• _Records_

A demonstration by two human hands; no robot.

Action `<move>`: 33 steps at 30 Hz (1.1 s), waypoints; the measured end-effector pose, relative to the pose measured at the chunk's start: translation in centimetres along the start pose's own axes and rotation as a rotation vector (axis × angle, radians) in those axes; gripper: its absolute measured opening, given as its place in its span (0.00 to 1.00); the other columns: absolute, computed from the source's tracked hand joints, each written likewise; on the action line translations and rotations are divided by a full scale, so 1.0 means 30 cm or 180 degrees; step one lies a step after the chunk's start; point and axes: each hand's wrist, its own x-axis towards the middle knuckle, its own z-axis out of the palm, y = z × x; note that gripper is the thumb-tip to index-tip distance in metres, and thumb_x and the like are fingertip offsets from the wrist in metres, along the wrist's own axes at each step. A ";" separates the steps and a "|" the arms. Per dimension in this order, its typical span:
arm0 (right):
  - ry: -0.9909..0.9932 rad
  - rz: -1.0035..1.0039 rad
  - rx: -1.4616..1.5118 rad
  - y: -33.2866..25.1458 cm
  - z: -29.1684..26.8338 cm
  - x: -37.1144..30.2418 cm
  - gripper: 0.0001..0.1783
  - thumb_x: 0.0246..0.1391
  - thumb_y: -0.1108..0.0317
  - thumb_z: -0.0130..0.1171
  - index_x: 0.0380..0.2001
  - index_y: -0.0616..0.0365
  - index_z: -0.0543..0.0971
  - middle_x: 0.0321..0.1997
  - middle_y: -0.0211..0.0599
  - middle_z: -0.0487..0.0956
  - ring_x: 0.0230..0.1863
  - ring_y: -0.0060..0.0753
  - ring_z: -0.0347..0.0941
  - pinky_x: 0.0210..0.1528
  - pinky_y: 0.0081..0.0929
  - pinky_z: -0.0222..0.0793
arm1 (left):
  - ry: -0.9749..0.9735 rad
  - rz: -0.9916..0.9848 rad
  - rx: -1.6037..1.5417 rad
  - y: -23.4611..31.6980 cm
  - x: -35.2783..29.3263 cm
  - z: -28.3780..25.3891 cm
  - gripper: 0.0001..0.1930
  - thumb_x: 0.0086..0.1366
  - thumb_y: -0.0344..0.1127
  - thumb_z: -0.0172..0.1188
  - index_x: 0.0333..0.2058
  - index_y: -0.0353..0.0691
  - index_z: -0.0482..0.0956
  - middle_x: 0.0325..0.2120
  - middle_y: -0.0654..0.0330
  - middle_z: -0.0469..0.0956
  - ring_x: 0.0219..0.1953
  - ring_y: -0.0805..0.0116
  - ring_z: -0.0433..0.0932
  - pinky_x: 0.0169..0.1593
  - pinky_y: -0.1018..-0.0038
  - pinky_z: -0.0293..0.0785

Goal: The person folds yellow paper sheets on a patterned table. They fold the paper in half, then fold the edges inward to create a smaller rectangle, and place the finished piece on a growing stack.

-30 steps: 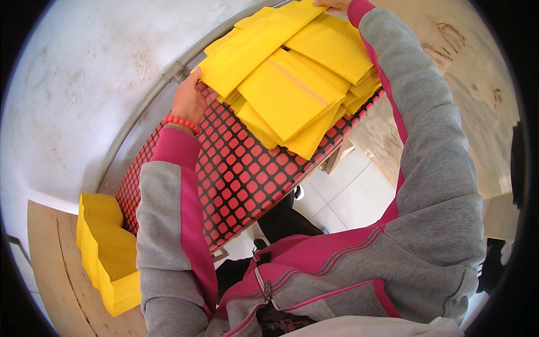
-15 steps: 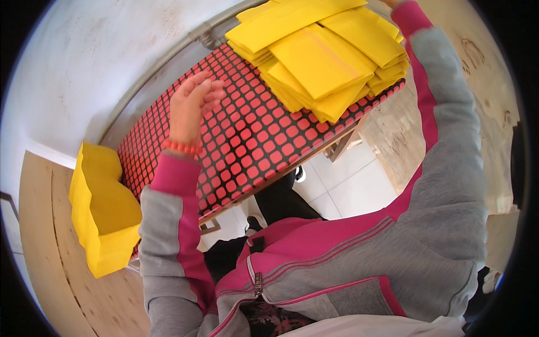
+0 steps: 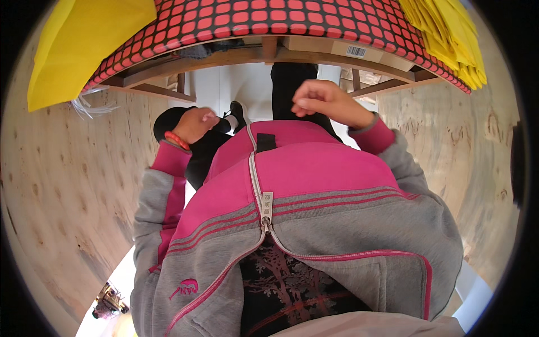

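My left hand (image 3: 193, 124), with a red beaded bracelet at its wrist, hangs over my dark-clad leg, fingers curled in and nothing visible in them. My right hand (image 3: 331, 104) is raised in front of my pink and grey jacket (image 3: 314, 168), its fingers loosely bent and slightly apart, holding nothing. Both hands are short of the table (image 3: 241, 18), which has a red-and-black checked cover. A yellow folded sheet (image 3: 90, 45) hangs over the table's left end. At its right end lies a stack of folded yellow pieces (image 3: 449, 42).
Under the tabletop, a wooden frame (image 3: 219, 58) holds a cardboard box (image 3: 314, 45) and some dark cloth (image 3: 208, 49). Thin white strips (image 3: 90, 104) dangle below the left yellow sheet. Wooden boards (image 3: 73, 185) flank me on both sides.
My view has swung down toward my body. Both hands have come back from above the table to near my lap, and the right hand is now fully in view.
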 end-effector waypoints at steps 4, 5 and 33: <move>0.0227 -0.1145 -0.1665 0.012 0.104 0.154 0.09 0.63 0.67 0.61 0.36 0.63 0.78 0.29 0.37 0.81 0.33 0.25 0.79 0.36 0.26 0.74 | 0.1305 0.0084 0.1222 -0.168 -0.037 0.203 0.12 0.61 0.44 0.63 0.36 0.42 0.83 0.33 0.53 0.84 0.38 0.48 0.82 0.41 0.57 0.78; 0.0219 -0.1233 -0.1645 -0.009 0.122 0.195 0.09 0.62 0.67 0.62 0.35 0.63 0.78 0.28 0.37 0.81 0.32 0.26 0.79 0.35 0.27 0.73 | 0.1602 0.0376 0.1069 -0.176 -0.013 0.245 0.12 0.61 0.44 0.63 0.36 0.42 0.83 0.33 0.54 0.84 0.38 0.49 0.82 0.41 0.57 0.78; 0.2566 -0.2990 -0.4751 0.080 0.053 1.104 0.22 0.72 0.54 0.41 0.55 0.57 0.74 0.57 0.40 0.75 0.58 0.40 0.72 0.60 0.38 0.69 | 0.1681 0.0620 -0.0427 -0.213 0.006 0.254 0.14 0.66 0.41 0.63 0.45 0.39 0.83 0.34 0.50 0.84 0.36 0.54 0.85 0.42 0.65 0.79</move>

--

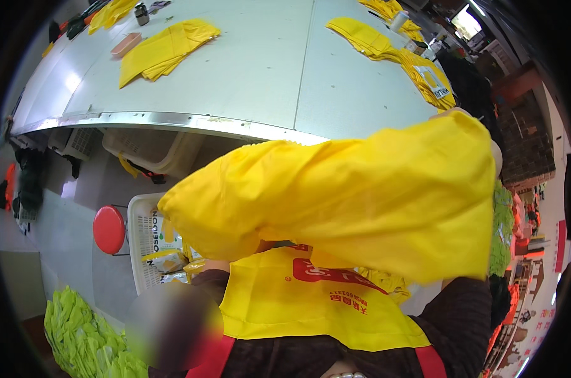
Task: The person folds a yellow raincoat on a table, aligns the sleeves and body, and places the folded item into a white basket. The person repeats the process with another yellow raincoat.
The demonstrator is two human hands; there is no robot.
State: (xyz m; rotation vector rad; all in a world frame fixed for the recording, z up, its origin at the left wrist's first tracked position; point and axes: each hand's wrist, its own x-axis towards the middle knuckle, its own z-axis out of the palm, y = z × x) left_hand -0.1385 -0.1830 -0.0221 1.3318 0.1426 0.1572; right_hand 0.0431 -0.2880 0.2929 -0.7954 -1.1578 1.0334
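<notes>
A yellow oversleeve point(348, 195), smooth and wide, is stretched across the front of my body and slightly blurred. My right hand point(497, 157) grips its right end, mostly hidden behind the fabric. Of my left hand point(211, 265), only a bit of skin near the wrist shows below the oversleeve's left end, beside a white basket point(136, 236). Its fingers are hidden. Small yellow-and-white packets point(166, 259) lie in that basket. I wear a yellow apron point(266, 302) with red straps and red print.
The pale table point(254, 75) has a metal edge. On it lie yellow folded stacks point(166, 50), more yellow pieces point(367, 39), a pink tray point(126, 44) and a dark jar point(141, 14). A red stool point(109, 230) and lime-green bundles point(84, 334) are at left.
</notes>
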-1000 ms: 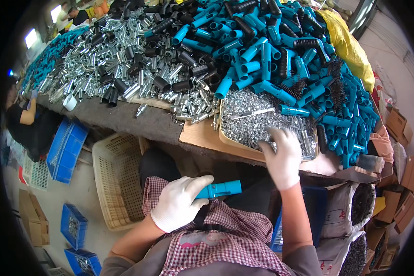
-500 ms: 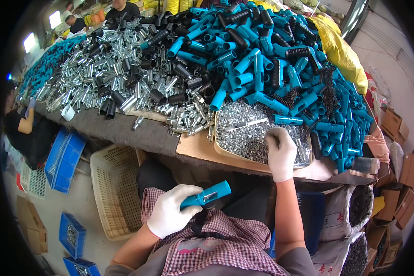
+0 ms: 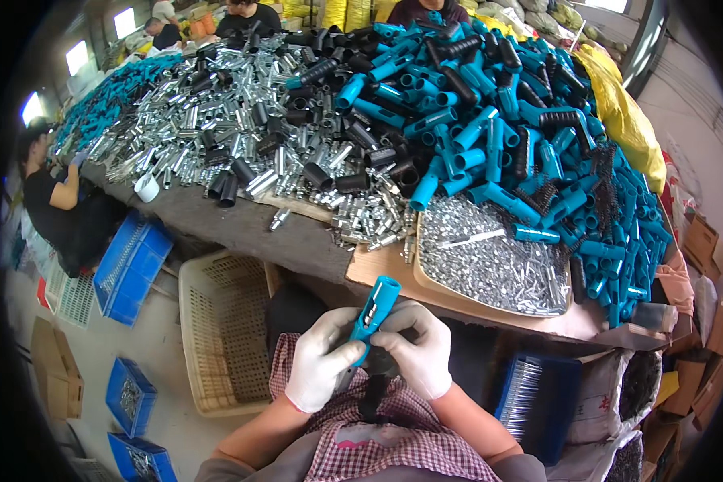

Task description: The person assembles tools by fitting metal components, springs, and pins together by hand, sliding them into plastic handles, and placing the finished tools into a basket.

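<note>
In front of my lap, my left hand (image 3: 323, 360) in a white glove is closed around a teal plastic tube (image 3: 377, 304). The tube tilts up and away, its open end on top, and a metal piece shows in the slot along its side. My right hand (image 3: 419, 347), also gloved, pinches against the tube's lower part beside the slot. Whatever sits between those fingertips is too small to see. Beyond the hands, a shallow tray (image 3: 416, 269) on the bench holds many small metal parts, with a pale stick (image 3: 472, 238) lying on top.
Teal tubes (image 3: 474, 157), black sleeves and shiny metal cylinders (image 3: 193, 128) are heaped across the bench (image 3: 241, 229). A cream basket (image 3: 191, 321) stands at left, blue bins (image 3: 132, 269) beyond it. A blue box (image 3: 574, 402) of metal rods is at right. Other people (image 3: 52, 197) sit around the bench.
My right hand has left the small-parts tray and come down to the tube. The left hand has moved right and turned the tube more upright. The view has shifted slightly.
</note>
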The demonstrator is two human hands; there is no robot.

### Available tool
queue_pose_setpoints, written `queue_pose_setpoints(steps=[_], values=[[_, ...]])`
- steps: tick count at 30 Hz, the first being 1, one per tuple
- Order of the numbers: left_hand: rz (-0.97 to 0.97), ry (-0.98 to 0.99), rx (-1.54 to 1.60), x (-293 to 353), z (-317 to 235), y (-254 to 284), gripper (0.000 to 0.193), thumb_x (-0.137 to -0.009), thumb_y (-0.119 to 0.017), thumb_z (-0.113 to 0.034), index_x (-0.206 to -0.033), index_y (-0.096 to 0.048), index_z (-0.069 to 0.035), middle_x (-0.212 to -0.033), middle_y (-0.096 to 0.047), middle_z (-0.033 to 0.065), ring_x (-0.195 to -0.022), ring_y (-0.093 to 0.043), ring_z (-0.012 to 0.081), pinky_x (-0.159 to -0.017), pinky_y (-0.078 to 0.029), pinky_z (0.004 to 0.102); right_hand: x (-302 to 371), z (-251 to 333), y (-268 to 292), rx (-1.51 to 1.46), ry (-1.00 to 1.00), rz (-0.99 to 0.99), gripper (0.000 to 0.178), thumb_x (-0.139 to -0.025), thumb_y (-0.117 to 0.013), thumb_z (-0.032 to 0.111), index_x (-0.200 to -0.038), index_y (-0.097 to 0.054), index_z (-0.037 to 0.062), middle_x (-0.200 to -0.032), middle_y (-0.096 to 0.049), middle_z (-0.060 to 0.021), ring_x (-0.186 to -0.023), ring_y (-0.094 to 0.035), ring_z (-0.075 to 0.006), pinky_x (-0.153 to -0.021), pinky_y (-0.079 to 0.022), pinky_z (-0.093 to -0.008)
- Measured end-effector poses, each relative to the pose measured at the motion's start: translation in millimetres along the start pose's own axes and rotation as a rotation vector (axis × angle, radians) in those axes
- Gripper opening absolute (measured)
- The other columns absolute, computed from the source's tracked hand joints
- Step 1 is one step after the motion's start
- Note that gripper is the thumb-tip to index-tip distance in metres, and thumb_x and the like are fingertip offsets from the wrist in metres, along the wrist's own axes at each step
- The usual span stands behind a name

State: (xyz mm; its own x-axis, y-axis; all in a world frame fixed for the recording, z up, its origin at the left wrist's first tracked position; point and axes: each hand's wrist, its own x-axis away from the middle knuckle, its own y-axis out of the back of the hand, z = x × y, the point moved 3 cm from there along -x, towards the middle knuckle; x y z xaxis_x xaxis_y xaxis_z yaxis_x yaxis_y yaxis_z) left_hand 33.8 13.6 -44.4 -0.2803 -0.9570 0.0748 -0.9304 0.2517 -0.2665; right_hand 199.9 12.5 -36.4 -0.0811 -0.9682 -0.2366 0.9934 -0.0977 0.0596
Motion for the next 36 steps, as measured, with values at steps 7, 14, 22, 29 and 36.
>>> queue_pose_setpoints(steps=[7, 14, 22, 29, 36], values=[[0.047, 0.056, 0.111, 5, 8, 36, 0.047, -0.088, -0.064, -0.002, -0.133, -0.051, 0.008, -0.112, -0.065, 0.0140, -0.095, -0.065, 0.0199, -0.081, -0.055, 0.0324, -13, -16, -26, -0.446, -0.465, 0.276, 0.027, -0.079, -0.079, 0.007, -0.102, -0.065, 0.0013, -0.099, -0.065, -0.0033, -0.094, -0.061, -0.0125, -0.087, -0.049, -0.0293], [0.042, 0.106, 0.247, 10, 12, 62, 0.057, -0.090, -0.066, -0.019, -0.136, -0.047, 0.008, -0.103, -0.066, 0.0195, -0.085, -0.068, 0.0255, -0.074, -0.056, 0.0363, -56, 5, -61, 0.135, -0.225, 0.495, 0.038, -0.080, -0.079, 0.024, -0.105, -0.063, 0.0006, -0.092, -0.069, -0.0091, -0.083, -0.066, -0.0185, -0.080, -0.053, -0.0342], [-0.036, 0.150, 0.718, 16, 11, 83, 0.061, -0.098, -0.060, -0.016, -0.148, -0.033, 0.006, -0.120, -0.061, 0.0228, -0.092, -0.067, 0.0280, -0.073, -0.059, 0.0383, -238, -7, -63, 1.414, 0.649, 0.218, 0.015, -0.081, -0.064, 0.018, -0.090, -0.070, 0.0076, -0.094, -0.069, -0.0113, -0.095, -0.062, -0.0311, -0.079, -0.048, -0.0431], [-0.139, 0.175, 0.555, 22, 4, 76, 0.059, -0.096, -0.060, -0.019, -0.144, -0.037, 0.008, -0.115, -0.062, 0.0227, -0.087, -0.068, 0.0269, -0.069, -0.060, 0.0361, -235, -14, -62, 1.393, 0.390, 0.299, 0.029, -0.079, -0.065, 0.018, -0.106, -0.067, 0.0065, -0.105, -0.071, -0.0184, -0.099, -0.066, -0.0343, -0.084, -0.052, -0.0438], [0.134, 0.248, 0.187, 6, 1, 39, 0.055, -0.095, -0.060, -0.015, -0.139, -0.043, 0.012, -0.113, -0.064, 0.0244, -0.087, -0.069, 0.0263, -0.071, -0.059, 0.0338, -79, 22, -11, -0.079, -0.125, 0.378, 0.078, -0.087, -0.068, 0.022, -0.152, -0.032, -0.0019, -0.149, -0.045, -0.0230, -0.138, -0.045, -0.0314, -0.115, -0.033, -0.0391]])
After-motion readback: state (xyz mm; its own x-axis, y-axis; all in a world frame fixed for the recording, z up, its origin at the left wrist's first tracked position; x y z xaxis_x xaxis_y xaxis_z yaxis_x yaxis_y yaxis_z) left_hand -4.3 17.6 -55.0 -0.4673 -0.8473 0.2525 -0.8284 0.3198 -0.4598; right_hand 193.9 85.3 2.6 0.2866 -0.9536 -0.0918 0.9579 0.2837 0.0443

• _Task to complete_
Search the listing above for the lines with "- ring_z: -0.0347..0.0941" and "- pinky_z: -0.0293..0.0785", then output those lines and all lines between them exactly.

• _Answer to this problem_
  - ring_z: -0.0347..0.0941
  - pinky_x: 0.0210..0.1528
  - pinky_y: 0.0081..0.0929
  - pinky_z: -0.0222..0.0793
arm1 (left):
  - ry: -0.9749..0.9735 rad
  - rz: -0.9916..0.9848 rad
  - rx: -1.6037..1.5417 rad
  - y: -23.4611..31.6980 cm
  - x: -35.2783..29.3263 cm
  - z: -28.3780..25.3891 cm
  - gripper: 0.0001..0.1930
  - thumb_x: 0.0086..0.1366
  - thumb_y: -0.0344..0.1127
  - thumb_z: -0.0172..0.1188
  - index_x: 0.0333..0.2058
  - index_y: -0.0353..0.0691
  - index_z: -0.0482..0.0956
  - middle_x: 0.0325..0.2120
  - middle_y: -0.0654..0.0330
  - middle_z: -0.0469..0.0956
  - ring_x: 0.0219..0.1953
  - ring_y: -0.0805..0.0116
  - ring_z: -0.0433..0.0932
  - pinky_x: 0.0169..0.1593
  - pinky_y: -0.1018..-0.0038
  - pinky_z: -0.0293..0.0785

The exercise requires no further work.